Task directions
For the records below, tally every line that has the word "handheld" and reply with the number alone.

Collected data entries:
^^^^^^^^^^^^^^^^

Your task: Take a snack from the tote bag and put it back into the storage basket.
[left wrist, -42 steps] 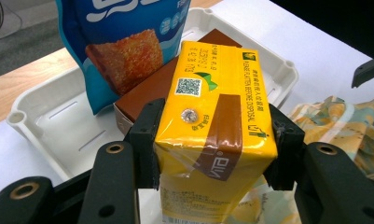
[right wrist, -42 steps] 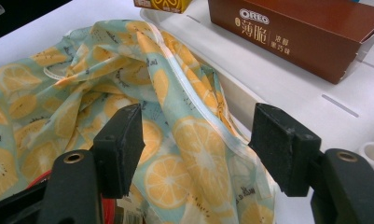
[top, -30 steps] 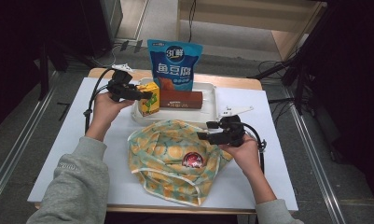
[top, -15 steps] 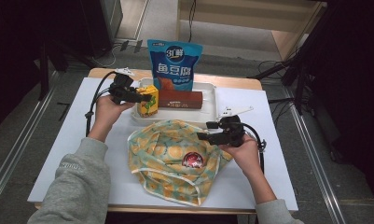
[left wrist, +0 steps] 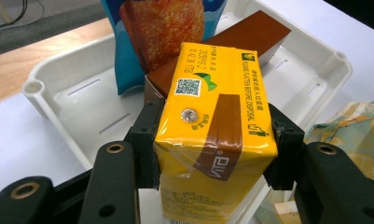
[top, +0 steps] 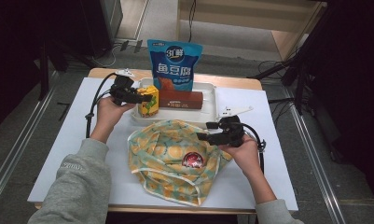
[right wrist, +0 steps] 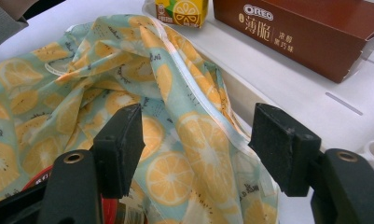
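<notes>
Left gripper [left wrist: 212, 144] clamps the carton [left wrist: 215, 135] over the tray [left wrist: 72, 107]. Right gripper [right wrist: 198, 144] jaws wide, bag [right wrist: 142, 102] rim between them, not pinched.

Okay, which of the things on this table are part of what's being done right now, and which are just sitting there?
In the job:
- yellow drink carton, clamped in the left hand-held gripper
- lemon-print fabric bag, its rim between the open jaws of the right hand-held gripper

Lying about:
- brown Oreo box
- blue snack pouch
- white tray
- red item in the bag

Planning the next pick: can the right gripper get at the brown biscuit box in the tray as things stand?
Probably yes. The right gripper is open over the bag's edge, and the brown biscuit box lies uncovered in the tray just beyond.
</notes>
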`<action>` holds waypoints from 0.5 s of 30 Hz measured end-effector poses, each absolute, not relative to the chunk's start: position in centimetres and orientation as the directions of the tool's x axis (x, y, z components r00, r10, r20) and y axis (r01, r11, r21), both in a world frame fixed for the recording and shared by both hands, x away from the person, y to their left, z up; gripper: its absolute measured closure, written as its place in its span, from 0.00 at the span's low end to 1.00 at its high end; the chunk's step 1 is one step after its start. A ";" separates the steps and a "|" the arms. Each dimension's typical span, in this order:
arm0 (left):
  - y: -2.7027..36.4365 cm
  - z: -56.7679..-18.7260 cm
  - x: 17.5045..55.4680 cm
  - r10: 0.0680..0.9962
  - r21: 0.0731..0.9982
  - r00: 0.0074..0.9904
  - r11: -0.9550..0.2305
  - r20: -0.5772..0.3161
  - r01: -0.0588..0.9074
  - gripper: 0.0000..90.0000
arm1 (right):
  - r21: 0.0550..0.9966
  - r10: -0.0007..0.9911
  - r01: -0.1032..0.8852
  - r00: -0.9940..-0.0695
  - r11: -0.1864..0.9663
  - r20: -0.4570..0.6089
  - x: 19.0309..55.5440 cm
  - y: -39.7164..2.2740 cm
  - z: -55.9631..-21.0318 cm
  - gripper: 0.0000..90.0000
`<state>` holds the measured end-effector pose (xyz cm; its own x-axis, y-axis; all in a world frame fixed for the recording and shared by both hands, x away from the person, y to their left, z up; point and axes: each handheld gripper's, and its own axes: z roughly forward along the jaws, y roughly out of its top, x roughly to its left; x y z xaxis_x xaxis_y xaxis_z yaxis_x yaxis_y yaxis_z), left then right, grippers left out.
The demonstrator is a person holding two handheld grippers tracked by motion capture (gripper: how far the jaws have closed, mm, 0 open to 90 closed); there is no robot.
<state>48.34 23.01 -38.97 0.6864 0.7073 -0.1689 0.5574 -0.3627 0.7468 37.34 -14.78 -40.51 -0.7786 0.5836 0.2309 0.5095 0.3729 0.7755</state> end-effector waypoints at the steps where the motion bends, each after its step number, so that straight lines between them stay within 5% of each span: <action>1: 23.0 -39.1 48.4 0.710 0.744 0.683 -0.363 -0.168 0.561 0.56 | 0.776 0.584 0.509 -0.778 0.373 0.230 37.3 -14.8 -40.5 0.39; 15: 22.8 -39.9 47.6 0.708 0.739 0.689 -0.380 -0.155 0.556 0.56 | 0.772 0.582 0.511 -0.779 0.378 0.231 37.4 -14.7 -40.6 0.39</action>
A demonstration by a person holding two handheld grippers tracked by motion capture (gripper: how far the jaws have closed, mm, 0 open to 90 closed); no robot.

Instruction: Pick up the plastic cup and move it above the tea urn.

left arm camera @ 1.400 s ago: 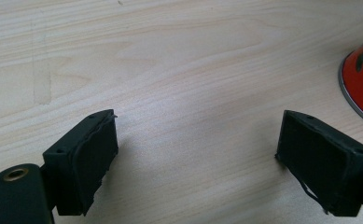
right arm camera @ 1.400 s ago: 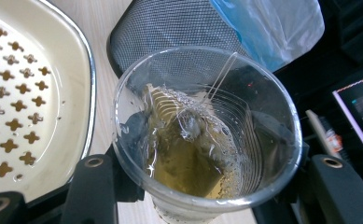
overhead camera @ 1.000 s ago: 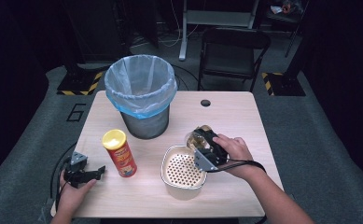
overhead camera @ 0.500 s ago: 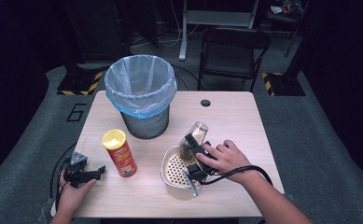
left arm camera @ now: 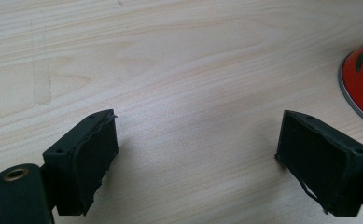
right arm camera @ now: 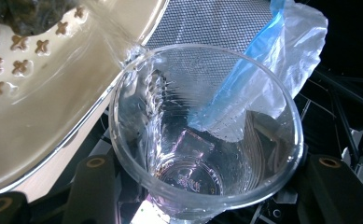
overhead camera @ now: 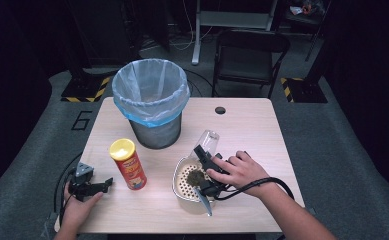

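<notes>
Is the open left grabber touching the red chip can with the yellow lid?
Apart. In the high view, bare wooden table shows between the left gripper and the red chip can with the yellow lid; the left gripper view shows nothing between its open jaws.

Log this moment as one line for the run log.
right gripper: shut on clear plastic cup, tipped over strainer bowl | left gripper: open, idle on table

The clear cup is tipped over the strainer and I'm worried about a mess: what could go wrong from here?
1. The clear cup is gripped by the right gripper near its base; thin plastic could slip or buckle.
2. Its mouth sits right at the strainer rim, so liquid might run onto the table.
3. The dark clump may splash.
</notes>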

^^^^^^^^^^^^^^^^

Solution for this problem
3